Pour sa part, le gouvernement de l'Alberta a annoncé plus tôt cette année qu'il prendrait des mesures pour accélérer l'obtention de permis pour les projets qu'il considère comme à faible risque.

Scott McLeod a affirmé que les chefs avaient envoyé des «avertissements» aux responsables provinciaux et fédéraux concernant les perturbations auxquels pourraient s'exposer ces projets si les communautés autochtones n'étaient pas dûment consultées.

La Cheffe nationale de l'Assemblée des Premières Nations (APN), Cindy Woodhouse Nepinak, a lancé un avertissement similaire aux provinces et à Ottawa, affirmant que la situation pourrait mal tourner si elles prenaient des décisions sur d'importants projets d'infrastructure sans la participation des Premières Nations, lors de la réunion des premiers ministres qui se tiendra la semaine prochaine à Saskatoon.

L'APN réclame depuis longtemps sa présence aux réunions des premiers ministres, mais n'a pu obtenir que des rencontres secondaires avec les premiers ministres avant les réunions officielles.

Compte tenu de l'importance des enjeux à venir, Mme Nepinak affirme que l'absence de représentation des Premières Nations à la table des premiers ministres est «très irrespectueuse». Le vice-chef de la Fédération des nations autochtones souveraines, David Pratt, appelle quant à lui les gouvernements à «se ressaisir».

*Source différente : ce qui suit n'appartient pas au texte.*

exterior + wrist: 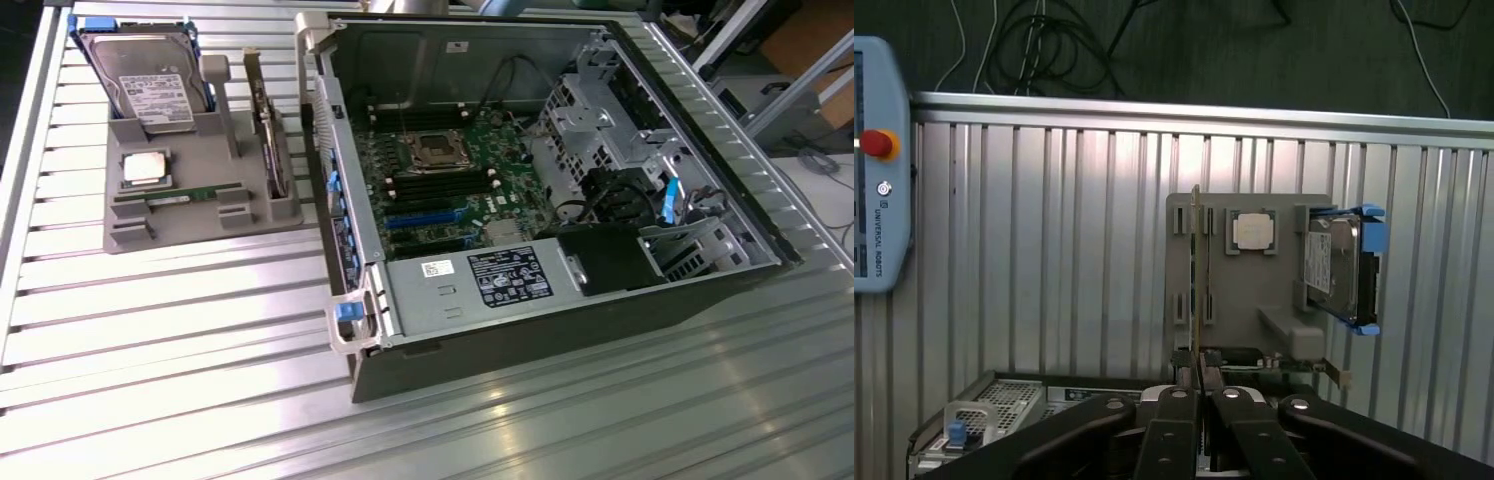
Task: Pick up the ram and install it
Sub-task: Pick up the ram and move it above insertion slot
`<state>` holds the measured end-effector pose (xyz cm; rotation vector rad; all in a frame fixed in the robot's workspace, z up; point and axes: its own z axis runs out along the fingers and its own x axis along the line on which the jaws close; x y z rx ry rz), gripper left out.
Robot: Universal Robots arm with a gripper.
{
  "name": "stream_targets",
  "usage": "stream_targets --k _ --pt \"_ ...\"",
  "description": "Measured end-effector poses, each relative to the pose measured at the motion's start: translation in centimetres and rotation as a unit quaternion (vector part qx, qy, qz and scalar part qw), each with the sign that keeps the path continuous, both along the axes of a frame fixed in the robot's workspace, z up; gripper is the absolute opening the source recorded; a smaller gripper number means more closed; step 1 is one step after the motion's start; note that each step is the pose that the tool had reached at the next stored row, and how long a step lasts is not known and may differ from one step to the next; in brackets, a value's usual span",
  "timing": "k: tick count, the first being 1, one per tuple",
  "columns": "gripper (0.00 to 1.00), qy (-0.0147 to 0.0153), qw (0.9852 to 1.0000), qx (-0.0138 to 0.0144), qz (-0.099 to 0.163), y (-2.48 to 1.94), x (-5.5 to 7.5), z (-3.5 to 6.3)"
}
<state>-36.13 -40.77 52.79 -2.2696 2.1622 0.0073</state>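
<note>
Ahead of the closed jaws lies the ram (180, 195) — untouched.

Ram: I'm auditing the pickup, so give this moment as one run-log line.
ram: in holder slot, untouched | gripper: shut, empty, clear of ram | case: open

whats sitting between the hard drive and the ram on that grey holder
The square silver processor chip, lying flat in its own pocket of the grey holder, between the hard drive and the ram. The exterior view shows it.
</note>
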Motion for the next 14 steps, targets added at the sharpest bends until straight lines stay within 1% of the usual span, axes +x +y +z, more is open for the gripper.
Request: stream_targets --k 3,6,9,12,14 --pt "0.12 0.0 1.0 0.0 0.0 0.0 0.0 0.45" --pt "0.12 0.0 1.0 0.0 0.0 0.0 0.0 1.39" --pt "0.12 0.0 1.0 0.0 0.0 0.0 0.0 1.91" --pt "0.12 0.0003 1.0 0.0 0.0 0.0 0.1 2.01" --pt "0.12 0.0017 1.0 0.0 0.0 0.0 0.3 1.89"
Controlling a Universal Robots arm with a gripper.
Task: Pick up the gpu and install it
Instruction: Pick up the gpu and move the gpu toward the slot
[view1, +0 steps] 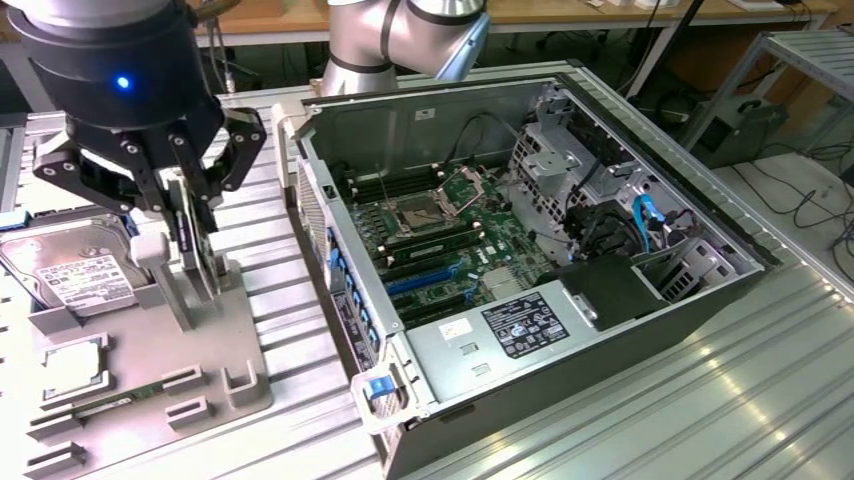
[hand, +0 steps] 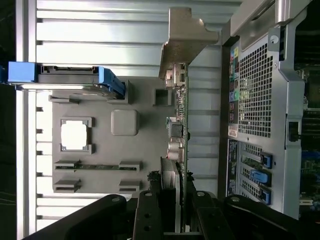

Mme Nepinak a indiqué que l'APN n'était au courant que de «quelques éléments» du projet de loi fédéral. 

«Nous sommes préoccupés par ce que nous voyons du côté du gouvernement jusqu'à présent, et d'après ce que j'entends au sujet de propositions similaires en Ontario, en Colombie-Britannique et en Alberta, a-t-elle déploré. Je crains que cela ne se termine pas bien.»

«Idle No More» gardé en mémoire

Selon M. McLeod, la dernière fois que les dirigeants autochtones ont vu quelque chose de semblable à ce que propose le gouvernement fédéral était en 2012, avec le projet de loi C-45, qui reprenait en grande partie le même libellé et avait les mêmes répercussions sur les Premières Nations. «Nous savons tous ce qui s'est passé alors», a-t-il ajouté. 

Ce projet de loi a donné naissance au mouvement de protestation pour les droits des Autochtones «Idle No More», déclenché par un projet de loi omnibus présenté par le gouvernement de l'ancien premier ministre Stephen Harper.

Les dirigeants autochtones avaient averti que ce projet de loi, destiné à accélérer l'exploitation des ressources, bafouerait leurs droits tout en donnant aux gouvernements et aux entreprises davantage de pouvoir pour exploiter les ressources sans évaluations environnementales approfondies.

Les chefs alliés au mouvement «Idle No More» avaient alors organisé des manifestations, des rassemblements et des barrages sur les voies ferrées et les autoroutes, et obtenu un large soutien partout au pays.

«Nous informons les citoyens et ils prendront eux-mêmes les mesures nécessaires pour remédier à l'inaction du gouvernement», a soutenu M. McLeod.

C'est le cas de la conseillère jeunesse de la Nation Anishinabek, en Ontario. Terra Roy a affirmé que les jeunes suivront de très près les prochaines actions des gouvernements fédéral et provinciaux.

«Nous n'avons pas peur de répondre à l'appel et de faire du bruit», a expliqué Mme Roy.